Activity:
Among the entries below, how many lines contain the string "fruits"? Reply with that number alone.
── Stored data ──
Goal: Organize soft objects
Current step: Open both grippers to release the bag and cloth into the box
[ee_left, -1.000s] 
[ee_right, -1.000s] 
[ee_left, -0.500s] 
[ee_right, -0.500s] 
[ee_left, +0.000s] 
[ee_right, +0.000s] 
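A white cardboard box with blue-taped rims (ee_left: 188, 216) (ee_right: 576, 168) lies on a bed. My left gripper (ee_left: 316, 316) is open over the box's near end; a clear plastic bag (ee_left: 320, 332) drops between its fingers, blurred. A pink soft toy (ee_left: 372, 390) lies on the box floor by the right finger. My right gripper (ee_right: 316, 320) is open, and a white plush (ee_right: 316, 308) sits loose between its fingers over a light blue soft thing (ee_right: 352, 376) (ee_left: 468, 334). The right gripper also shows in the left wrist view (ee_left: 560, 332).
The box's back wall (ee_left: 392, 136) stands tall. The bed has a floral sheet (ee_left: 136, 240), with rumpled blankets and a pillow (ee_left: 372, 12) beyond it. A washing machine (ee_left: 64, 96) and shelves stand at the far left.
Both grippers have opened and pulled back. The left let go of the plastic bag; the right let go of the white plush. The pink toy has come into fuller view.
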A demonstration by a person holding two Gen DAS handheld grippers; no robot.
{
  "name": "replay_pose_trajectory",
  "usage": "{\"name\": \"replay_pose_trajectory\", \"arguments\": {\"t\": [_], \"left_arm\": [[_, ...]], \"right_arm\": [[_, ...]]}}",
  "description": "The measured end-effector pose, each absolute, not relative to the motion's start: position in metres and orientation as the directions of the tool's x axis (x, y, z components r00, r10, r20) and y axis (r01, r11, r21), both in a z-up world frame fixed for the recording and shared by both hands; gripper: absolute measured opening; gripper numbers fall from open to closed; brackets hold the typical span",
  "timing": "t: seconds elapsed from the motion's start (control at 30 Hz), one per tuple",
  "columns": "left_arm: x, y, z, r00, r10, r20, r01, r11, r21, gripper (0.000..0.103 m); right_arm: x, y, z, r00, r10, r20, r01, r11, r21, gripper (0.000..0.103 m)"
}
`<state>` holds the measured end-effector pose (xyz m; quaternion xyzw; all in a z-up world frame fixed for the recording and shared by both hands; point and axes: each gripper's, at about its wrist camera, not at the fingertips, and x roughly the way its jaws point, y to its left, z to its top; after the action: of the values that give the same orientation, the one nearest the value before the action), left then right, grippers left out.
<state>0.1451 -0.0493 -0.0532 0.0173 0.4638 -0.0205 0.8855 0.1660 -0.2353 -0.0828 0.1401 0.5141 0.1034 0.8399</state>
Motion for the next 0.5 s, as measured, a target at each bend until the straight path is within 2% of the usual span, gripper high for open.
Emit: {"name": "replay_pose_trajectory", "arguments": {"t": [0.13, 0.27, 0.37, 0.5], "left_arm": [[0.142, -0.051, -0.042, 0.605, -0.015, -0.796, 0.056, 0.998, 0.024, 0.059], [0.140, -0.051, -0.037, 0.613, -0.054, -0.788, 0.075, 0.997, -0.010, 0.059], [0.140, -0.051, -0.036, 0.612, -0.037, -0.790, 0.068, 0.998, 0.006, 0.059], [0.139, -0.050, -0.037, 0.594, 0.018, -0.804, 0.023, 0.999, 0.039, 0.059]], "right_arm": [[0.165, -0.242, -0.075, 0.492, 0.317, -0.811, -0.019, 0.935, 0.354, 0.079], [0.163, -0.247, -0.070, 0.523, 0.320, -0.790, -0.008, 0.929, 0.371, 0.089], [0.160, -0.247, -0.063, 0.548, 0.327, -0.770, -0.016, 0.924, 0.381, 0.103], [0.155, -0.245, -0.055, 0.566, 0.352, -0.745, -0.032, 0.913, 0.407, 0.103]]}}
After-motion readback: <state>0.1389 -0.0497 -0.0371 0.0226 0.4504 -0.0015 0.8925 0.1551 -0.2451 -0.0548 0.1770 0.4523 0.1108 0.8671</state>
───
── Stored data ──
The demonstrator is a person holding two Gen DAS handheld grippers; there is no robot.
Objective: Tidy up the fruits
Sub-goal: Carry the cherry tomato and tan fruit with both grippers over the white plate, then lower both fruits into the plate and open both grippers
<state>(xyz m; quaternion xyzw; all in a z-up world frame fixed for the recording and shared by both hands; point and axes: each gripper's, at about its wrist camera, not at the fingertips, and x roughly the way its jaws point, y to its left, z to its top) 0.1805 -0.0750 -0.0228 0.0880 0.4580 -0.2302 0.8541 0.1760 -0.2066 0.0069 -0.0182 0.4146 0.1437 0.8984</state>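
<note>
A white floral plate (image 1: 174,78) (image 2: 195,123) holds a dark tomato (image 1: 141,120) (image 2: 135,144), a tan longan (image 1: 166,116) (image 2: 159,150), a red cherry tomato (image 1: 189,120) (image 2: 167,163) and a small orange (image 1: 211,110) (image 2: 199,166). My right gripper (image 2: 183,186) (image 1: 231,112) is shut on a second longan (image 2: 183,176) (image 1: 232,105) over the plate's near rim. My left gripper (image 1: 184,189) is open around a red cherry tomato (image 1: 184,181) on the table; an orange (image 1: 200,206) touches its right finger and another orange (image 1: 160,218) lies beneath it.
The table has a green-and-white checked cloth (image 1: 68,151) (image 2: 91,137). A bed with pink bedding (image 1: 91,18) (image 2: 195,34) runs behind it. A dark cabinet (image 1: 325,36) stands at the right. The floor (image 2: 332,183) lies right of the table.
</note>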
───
Solution for this task:
2